Encryption at Rest — KMS

Encryption at Transit — TLS / SSL

TDE — Transparent data encryption

Symmetric and Asymmetric encryption

Data Virtualization

- Virtual views of the data

- No data is physically moved

- often the same as federated data

- Data virtualization is an approach to data management that allows an application to retrieve and manipulate data without requiring technical details about the data

- Unlike the traditional extract, transform, load (ETL) process, the data remains in place, and real-time access is given to the source system for the data.

- This reduces the risk of data errors, of the workload moving data around that may never be used. This concept and software is a subset of data integration and is commonly used within business intelligence, service-oriented architecture data services, cloud computing, enterprise search, and master data management.

- Some enterprise landscapes are filled with disparate data sources including multiple data warehouses, data marts, and/or data lakes, even though a Data Warehouse, if implemented correctly, should be unique and a single source of truth.

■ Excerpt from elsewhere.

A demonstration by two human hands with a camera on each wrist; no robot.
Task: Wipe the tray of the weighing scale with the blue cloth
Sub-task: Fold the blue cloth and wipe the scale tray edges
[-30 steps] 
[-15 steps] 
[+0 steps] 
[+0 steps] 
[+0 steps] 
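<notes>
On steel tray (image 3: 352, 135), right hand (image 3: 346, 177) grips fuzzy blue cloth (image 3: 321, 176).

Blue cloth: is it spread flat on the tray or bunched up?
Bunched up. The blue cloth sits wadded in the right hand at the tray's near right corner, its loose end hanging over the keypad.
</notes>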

- Data virtualization can efficiently bridge data across data warehouses, data marts, and data lakes without having to create a whole new integrated physical data platform.

In-Memory Data Grids

1. An in-memory data grid (IMDG) is a set of networked/clustered computers that pool together their random access memory (RAM) to let applications share data with other applications running in the cluster.

2. Though IMDGs are sometimes generically described as a distributed in-memory data store, IMDGs offer more than just storage.

3. IMDGs are built for data processing at extremely high speeds. They are designed for building and running large-scale applications that need more RAM than is typically available in a single computer server.

4. This enables the highest application performance by using RAM along with the processing power of multiple computers that run tasks in parallel. IMDGs are especially valuable for applications that do extensive parallel processing on large data sets.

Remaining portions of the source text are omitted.